Our. view of the posture which this case occupied at the time the motion for summary judgment was granted is best exemplified by the opening sentence in the argument section of appellee’s brief, wherein he says: “The overwhelming evidence before the court unequivocally established that a bilateral vasectomy was performed upon the body of the defendant on the 10th day of October 1958; that as a result of the operation, the defendant was rendered sterile and that three tests thereafter confirmed the defendant’s sterility.” The conclusion is inescapable that the chancellor agreed with appellee’s contention as to the overwhelming weight of the evidence, and because of this he rationalized that there existed no genuine issue as to any material fact and therefore defendant was entitled to a decree as a matter of law. We point out, however, that in considering a motion for summary judgment or decree, the trial court is not privileged to consider either the weight of conflicting evidence or the credibility of the witnesses in determining whether there exists a genuine issue of a material fact. This prerogative lies solely within the province of the trier of facts. If the evidence, and all reasonable inferences deducible therefrom, when considered in a light most favorable to the non-moving party, creates a genuine issue of a material fact, the motion must be denied and the case set for trial in traditional manner. To grant a motion for summary judgment under these circumstances deprives a party entitled thereto of the jury trial guaranteed by the laws of this state, and is therefore error.
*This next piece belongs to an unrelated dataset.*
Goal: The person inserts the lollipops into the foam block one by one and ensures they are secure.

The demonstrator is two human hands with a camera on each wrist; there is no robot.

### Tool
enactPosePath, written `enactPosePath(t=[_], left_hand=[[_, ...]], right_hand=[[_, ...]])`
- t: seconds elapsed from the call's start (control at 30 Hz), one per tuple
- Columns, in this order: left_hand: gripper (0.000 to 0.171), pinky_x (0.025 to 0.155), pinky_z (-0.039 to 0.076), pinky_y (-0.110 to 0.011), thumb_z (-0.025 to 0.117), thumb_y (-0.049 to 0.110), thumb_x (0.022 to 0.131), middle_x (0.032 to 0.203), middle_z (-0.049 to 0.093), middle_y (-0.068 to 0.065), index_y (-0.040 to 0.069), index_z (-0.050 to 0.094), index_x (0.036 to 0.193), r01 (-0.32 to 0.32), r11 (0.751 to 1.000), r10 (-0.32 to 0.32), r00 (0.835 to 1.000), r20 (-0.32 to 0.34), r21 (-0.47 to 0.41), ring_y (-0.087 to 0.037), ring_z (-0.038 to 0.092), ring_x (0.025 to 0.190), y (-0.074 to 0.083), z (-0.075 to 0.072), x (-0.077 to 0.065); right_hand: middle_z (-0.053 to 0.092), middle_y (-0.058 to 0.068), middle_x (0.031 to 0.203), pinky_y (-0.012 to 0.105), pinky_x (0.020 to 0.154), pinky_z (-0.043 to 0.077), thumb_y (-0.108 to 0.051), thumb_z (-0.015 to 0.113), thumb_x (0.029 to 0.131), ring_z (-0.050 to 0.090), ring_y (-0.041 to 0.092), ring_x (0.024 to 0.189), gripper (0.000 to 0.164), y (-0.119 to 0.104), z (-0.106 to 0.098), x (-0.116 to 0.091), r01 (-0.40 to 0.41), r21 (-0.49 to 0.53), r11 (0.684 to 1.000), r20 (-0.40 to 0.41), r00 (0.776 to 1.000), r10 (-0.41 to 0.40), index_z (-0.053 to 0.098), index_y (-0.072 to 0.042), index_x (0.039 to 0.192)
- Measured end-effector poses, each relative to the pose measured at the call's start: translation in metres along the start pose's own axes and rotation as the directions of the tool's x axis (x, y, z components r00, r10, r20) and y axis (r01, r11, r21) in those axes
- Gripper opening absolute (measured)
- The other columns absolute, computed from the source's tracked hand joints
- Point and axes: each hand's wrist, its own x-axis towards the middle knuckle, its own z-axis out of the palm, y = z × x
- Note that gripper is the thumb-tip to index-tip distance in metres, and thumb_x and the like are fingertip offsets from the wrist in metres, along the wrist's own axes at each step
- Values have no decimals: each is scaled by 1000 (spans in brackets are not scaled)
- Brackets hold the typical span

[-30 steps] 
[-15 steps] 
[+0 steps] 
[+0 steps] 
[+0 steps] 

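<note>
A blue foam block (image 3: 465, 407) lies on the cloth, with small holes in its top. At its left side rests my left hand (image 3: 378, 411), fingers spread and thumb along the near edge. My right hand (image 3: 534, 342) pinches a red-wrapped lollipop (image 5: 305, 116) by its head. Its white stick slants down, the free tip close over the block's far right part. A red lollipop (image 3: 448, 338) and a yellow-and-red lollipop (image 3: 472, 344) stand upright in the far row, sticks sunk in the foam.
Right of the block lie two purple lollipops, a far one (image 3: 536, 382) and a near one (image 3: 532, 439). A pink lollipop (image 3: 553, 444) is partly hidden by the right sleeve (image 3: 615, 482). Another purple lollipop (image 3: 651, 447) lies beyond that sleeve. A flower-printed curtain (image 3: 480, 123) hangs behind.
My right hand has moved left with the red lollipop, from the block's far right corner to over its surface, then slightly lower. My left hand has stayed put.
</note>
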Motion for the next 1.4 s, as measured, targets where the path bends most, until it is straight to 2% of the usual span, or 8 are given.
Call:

In Halavin6 this court considered the question of whether lay testimony adduced for the purpose of establishing the occurrence of a scientific phenomenon was sufficient to create a genuine issue of that fact in the absence of expert scientific proof in corroboration thereof. In holding that such proof was sufficient for that purpose, and that the entry of summary judgment constituted error, we said that where any doubt exists as to the sufficiency of the evidence to establish a genuine issue of fact, the trial court should decline to enter summary judgment and should permit the case to go *227to a jury for its determination in the wisdom of the factual issues involved in the cause.

From an objective consideration of the evidence contained in the record we conclude that the trial court committed error in granting defendant’s motion for summary judgment. The order in' question is accordingly reversed and the cause remanded for further proceedings.

Reversed.

STURGIS, J., and TAYLOR, HUGH M., Associate Judge, concur.

. F.S. § 742.031, F.S.A.

. People on Complaint of De Anglis v. Guisepee, Child Ct.1949, 97 N.Y.S.2d 486.

. 276 App.Div. 1102, 96 N.Y.S.2d 848; appeal denied, 277 App.Div. 879, 98 N.Y.S.2d 220.

. Hilton v. Hilton, 1921, 54 Cal.App. 142, 201 P. 337; Kessler v. Loer, 1956, 76 S.D. 158, 74 N.W.2d 599; Lyons v. Scott, 1960, 181 Cal.App.2d 787, 5 Cal.Rptr. 529.

. Crovella v. Cochrane, Fla.App.1958, 102 So.2d 307.

. Halavin v. Tamiami Trails Tours, Inc., Fla.App.1960, 124 So.2d 746.